NetBackup appliances hang/crash after OS partition fills to capacity due to temporary files and log files
Problem
NetBackup 5230, 5330, 5240, 5340 appliances hang/crash after OS partition fills to capacity due to temporary files and log files.
Cause
The OS partition '/' fills to capacity due to temporary files and log files left behind by appliance processes and NetBackup processes, such as the following two types of files:
1. Appliance processes appending to the following files that grow large over time:
- /MegaSAS.log file
- /root/MegaSAS.log file
- /CmdTool.log file
- /root/CmdTool.log file
- /var/log/CacheRiver/CacheRiver-*.log files
- /hs_err_pid* files
 
2. NetBackup VMware backup host media server appliances in some environments will leave behind /usr/openv/tmp/align@ files.
Solution
Veritas Technologies LLC is aware of these issues.
1. The first of the aforementioned issues is formally resolved in NetBackup Appliance version 3.2. For versions 3.1.2 and below, please contact Veritas Technical Support and reference this KB article along with the following Emergency Engineering Binary (EEB) information:
- Etrack 3982246 for 3.1.1
- Etrack 3992356 for 3.1.2
2. The second of the aforementioned issues (VMware backup host temp files) is resolved in a future as yet undetermined NetBackup version. However, there are EEBs available for the following versions, please contact Veritas Technical Support and reference this KB article along with the following Emergency Engineering Binary (EEB) information: 
- Etrack 3982086 for 3.2
- Etrack 4010914 for 3.1.2
- Etrack 3975101 for 3.1.1
 
To prevent the NetBackup Appliance operating system partition (known as the 'System' partition) from reaching a 100% full state, configure the appliance for SMTP alerts so that the administrator will become aware of a potential space problem. (Appliances can also be configured for SNMP alerts, please refer to the 'About hardware monitoring and alerts' section in the Veritas NetBackup™ Appliance Administrator's Guide for details on Hardware and Software monitoring.)

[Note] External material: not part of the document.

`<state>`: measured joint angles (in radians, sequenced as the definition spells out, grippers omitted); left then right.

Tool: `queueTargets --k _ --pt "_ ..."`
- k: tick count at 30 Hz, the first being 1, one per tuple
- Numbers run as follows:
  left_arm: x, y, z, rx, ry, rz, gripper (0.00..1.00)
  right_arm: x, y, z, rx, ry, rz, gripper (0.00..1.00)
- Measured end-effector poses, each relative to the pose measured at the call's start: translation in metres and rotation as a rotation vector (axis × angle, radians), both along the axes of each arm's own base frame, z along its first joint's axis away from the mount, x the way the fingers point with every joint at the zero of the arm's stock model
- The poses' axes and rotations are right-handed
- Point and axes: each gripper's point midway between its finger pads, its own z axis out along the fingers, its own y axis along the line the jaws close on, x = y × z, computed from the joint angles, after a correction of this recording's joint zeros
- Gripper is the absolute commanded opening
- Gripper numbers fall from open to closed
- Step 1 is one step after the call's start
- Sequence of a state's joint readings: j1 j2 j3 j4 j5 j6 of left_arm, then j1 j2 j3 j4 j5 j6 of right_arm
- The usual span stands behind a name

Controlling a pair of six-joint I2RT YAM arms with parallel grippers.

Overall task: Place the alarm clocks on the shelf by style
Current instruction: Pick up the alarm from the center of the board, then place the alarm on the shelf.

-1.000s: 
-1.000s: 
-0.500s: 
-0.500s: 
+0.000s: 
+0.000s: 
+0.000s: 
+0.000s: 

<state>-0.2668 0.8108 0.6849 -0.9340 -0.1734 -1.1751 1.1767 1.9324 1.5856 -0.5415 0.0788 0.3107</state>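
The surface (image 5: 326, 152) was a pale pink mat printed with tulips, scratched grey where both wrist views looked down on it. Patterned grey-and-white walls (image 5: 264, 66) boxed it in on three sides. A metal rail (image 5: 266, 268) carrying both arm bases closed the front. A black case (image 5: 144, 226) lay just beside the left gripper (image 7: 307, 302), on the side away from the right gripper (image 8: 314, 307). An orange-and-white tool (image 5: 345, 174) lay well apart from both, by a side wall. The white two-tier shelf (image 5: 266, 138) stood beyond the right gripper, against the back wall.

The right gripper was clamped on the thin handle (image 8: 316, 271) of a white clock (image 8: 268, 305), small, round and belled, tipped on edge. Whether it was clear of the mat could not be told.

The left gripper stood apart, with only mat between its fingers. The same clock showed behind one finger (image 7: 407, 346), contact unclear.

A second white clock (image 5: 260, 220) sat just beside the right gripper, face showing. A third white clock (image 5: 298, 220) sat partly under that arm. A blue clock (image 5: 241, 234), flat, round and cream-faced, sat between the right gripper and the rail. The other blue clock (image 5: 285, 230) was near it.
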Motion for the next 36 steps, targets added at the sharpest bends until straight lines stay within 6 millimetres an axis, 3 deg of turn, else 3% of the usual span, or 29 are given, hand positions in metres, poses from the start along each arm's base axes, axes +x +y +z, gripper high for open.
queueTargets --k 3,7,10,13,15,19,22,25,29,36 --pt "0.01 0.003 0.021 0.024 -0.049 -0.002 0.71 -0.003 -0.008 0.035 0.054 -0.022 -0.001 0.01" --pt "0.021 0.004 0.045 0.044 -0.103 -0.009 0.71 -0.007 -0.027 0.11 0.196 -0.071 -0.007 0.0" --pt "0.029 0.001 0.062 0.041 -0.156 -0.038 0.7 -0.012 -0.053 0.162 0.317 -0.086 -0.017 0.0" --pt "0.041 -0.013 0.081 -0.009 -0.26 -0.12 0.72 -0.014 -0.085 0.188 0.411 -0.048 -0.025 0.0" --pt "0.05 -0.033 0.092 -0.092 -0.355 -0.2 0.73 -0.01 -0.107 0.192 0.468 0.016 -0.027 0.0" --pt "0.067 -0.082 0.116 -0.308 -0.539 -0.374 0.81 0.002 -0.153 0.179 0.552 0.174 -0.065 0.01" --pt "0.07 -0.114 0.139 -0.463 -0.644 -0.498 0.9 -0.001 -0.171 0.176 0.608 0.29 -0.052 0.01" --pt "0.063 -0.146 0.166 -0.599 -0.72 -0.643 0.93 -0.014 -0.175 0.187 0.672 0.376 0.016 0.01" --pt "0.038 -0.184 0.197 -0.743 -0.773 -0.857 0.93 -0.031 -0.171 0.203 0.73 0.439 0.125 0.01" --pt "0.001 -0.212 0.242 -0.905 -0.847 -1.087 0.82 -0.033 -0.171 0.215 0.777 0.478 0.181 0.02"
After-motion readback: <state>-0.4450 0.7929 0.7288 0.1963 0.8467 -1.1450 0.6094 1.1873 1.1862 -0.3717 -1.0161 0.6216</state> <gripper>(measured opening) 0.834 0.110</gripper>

   Example SMTP configuration steps using CLISH from Main_Menu:Settings> Alerts> Email SMTP Add <Server> <Account> <Password>
Settings> Alerts> Email SenderID Set <Address>
Settings> Alerts> Email Hardware Add <Address>
Settings> Alerts> Email Software Add <Address>
NetBackup Appliances will alert with either a WARNING or ERROR when a disk partition reaches specific usage points. Appliances alert for partition space conditions in the following ways: 
     - 'WARNING' with UMI code V-475-103-1001 when the System partition (as well as /log partition) reaches a 80% but under 98% full state.
     - 'ERROR' with UMI code V-475-103-1000 (and also sends this UMI to callhome if callhome is configured) once the partition reaches 98% full state or higher.
Example WARNING alert when the OS or /log partition usage is greater than 80 but less than 98%:
The following list contains all of the currently unresolved hardware alerts for your appliance hostname_here (VTAS5555555): 
• The partition usage has exceeded warning threshold and will soon reach full capacity. Cleanup the partition and re-check status. If the issue is not resolved, contact Veritas Technical Support for assistance. 
o Time of event: 2017-08-20 15:54:17 (+08:00)
o UMI Event code: V-475-103-1001
o Component Type: Partition
o Component: System
o Status: 81%
o State: WARNING
o Additional information about this error is available at following link:
V-475-103-1001
Example ERROR alert when the OS or /log partition usage is greater than 98%:
The following error(s) are detected on your appliance hostname_here (VTAS5555555): 
* The partition usage has exceeded critical threshold: full capacity imminent. Cleanup the partition and re-check status. If the issue is not resolved, contact Veritas Technical Support for assistance. 
o Time of event: 2018-12-05 18:04:22 (+08:00)
o UMI Event code: V-475-103-1000
o Component Type: Partition
o Component: System
o Status: 99%
o State: ERROR
o Additional information about this error is available at following link:
V-475-103-1000 
If AutoSupport is enabled, this information is automatically transmitted to Veritas for further analysis. 
Producing a DataCollect package before you engage Technical Support may help to expedite the resolution process. For information on how to gather the logs that the DataCollect utility creates, refer to your appliance Administrator's Guide.